• _Assignment_: Looking through the material below, say how many lines contain the string "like" and add nothing more.

• _Task input_:
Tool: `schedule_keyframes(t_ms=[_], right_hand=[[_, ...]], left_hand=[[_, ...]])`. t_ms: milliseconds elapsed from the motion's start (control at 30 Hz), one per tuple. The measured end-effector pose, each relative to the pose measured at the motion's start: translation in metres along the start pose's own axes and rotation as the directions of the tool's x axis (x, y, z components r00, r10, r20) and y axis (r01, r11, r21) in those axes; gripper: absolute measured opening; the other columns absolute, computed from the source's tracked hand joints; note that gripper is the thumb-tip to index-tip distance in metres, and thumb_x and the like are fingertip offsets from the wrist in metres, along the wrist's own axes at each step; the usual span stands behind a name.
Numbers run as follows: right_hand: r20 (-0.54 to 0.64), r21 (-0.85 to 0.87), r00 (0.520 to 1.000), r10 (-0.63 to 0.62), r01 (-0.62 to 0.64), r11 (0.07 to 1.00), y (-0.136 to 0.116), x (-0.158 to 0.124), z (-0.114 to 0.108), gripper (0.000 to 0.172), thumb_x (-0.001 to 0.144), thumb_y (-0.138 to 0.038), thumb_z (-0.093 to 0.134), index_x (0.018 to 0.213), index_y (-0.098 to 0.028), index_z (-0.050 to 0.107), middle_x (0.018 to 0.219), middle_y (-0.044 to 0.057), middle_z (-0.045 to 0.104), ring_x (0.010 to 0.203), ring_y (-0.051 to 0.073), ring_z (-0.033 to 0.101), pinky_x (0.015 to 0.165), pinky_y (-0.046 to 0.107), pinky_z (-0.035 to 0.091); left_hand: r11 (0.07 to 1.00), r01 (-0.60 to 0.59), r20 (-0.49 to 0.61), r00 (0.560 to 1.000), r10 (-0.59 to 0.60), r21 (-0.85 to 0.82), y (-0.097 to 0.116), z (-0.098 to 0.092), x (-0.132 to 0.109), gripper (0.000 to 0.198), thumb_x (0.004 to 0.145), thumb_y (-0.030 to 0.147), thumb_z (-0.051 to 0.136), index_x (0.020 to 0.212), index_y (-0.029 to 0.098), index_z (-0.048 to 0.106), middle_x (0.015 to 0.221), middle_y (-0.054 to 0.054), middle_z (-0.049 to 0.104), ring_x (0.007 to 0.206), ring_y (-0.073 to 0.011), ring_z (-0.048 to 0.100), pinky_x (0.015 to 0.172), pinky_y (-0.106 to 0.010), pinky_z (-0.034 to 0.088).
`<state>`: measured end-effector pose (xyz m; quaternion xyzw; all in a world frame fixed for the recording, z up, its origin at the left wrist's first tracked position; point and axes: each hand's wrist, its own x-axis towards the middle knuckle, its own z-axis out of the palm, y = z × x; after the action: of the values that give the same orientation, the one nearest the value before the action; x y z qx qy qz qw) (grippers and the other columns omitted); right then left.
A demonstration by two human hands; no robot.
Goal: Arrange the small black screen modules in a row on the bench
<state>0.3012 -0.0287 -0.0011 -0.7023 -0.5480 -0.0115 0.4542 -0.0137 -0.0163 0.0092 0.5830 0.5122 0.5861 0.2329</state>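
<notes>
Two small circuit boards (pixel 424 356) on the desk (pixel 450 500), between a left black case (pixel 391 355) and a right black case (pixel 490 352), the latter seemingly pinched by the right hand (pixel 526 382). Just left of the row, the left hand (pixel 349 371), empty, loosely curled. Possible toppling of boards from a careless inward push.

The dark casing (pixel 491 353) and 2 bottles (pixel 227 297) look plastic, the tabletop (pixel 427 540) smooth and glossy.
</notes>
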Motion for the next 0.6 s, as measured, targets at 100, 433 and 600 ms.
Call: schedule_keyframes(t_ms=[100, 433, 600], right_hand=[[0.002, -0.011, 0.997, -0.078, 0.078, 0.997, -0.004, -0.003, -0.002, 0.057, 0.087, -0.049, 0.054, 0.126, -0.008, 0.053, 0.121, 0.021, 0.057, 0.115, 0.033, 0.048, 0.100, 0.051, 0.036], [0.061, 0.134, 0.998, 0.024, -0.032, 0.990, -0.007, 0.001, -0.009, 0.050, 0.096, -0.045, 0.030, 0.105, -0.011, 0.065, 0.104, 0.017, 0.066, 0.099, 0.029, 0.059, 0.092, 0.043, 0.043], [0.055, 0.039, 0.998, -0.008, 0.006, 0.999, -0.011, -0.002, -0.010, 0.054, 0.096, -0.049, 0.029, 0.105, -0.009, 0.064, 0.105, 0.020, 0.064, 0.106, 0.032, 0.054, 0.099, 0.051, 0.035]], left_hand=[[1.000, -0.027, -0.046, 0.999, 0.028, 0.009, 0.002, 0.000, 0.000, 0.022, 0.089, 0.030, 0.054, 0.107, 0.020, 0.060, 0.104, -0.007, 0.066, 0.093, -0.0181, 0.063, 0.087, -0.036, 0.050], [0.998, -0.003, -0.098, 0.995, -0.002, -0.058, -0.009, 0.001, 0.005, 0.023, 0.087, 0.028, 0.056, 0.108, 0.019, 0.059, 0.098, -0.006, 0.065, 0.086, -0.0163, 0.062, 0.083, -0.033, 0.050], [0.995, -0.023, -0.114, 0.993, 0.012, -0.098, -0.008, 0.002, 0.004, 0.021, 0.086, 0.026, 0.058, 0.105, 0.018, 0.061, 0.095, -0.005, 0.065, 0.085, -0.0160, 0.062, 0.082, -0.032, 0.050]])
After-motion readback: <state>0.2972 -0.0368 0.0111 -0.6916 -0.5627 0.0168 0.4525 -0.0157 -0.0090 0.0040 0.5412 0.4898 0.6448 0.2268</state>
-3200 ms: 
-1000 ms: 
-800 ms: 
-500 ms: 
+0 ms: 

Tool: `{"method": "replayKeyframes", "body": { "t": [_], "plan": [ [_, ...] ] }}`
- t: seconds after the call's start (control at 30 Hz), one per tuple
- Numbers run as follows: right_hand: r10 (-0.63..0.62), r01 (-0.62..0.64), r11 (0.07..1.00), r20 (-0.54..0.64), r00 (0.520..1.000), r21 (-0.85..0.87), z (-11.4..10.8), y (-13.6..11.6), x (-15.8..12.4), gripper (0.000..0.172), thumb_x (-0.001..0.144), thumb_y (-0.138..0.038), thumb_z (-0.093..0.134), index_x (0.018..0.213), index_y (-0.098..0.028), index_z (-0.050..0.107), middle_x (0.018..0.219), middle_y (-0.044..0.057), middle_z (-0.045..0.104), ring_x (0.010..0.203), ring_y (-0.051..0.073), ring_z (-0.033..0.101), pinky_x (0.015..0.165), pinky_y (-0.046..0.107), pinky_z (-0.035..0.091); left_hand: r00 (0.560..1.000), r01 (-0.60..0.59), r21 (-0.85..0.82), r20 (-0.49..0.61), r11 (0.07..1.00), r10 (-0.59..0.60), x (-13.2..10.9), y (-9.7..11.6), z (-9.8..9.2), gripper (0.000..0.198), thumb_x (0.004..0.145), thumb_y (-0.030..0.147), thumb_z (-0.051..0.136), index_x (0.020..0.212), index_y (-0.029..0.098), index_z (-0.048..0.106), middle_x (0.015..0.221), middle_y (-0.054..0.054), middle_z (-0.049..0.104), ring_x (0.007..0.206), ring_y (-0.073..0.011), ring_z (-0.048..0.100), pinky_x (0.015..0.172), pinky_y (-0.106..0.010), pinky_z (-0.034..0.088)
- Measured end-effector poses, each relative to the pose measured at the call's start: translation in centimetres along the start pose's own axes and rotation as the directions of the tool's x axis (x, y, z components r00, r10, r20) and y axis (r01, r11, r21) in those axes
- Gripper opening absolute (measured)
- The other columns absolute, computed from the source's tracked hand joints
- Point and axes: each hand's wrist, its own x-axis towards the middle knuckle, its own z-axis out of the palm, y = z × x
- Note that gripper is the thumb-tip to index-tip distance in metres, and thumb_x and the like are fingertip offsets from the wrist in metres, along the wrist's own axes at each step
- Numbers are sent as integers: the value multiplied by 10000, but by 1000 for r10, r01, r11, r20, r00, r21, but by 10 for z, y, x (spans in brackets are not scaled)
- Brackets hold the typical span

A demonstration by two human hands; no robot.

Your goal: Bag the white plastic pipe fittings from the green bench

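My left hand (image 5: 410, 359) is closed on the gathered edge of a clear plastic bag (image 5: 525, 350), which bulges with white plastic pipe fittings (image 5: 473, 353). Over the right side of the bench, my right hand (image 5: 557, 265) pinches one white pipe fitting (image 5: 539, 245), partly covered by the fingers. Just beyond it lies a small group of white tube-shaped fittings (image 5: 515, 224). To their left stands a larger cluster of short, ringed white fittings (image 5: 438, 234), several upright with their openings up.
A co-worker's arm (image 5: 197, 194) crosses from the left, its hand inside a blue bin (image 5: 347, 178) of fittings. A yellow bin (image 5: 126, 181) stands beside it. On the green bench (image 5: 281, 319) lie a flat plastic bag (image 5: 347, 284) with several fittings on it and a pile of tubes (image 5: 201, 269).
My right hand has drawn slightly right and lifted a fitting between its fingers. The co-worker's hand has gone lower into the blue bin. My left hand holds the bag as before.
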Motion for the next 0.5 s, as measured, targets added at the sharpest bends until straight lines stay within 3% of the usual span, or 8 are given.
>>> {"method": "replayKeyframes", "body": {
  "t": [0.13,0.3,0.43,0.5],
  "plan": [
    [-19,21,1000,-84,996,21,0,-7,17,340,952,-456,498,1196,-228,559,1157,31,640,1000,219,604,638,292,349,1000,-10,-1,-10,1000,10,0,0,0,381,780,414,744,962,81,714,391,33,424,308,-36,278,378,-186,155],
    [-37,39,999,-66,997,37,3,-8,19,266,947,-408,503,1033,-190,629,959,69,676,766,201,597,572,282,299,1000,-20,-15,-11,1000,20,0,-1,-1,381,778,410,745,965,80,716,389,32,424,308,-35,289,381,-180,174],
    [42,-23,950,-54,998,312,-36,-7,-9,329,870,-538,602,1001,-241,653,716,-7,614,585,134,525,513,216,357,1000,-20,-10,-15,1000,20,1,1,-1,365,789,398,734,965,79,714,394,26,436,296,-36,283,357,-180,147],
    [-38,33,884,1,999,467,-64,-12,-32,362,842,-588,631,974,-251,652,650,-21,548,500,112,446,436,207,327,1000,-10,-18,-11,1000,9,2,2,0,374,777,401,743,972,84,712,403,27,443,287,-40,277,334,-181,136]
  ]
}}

• _Task output_: 2